On March 1, 2021, we entered into a loan with Synovus Bank for $10.0 million pursuant to the Paycheck Protection Program (the
PPP) under the Coronavirus Aid, Relief, and Economic Security Act (the CARES Act). The loan bears interest at a rate of 1.0% per annum and matures on March 1, 2026. Principal and interest payments will be deferred, with
interest accruing, until after the period in which we may apply for loan forgiveness pursuant to the PPP. After the deferral period, we will make monthly principal and interest payments, amortized over the remaining term of the loan. The loan may be
prepaid at any time prior to maturity with no prepayment penalties. The loan contains customary events of default relating to, among other things, payment defaults or breaches of the terms of the promissory note. Upon the occurrence of an event of
default, Synovus Bank may require immediate repayment of all amounts outstanding under the promissory note. Under the terms of the CARES Act, we can apply for and be granted forgiveness for all or a portion of the loan granted under the PPP. The
loan is subject to forgiveness to the extent proceeds are used for certain qualifying expenses pursuant to the terms and limitations of the PPP. We intend to use the loan for qualifying expenses. However, no assurance can be provided that we will
apply for or obtain forgiveness of the loan in whole or in part.

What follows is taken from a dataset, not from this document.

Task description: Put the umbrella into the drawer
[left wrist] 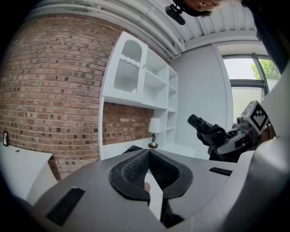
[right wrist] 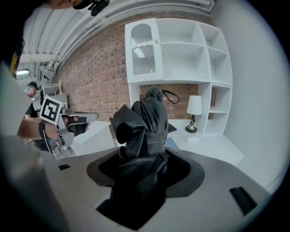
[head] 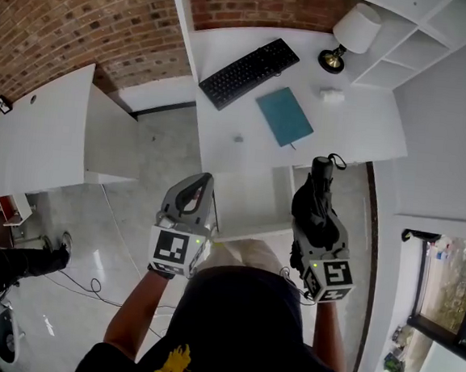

On February 2, 2021, we issued $300.0 million aggregate
principal amount of 8.625% senior secured notes due on February 1, 2026 (the Notes) under an indenture dated February 2, 2021 (the Indenture). Interest on the Notes accrues at the rate of 8.625% per annum and is
payable semiannually in arrears on February 1 and August 1 of each year, commencing on August 1, 2021. The Notes are secured on a first-lien priority basis by substantially all assets of the Company and its majority owned subsidiaries
and are guaranteed jointly and severally by the Company and its majority owned subsidiaries. We used the net proceeds from the Notes, to repay the credit facility, the promissory note, and loan from Mr. George Beasley (see Note 9 to the
accompanying financial statements) and to pay related accrued interest, fees and expenses. The Indenture contains restrictive covenants that limit the ability of the Company and its subsidiaries to, among other things, incur additional indebtedness,
guarantee indebtedness or issue disqualified stock or, in the case of such subsidiaries, preferred stock; pay dividends on, repurchase or make distributions in respect of our capital stock or make other restricted payments; make certain investments
or acquisitions; sell, transfer or otherwise convey certain assets; create liens; enter into agreements restricting certain subsidiaries ability to pay dividends or make other intercompany transfers; consolidate, merge, sell or otherwise
dispose of all or substantially all of our assets; enter into transactions with affiliates; prepay certain kinds of indebtedness; and issue or sell stock of our subsidiaries.
Cautionary Note Regarding Forward-Looking Statements
This report contains forward-looking statements about the Company within the meaning of the Private Securities Litigation Reform
Act of 1995, which relate to future, not past, events. All statements other than statements of historical fact included in this document are forward-looking statements. These forward-looking statements are based on the current beliefs and
expectations of the Companys management and are subject to known and unknown risks and uncertainties. Forward-looking statements, which address the Companys expected business and financial performance and financial condition, among other
matters, contain words such as: expects, anticipates, intends, plans, believes, estimates, may, will, plans, projects,
could, should, would, seek, forecast, or other similar expressions.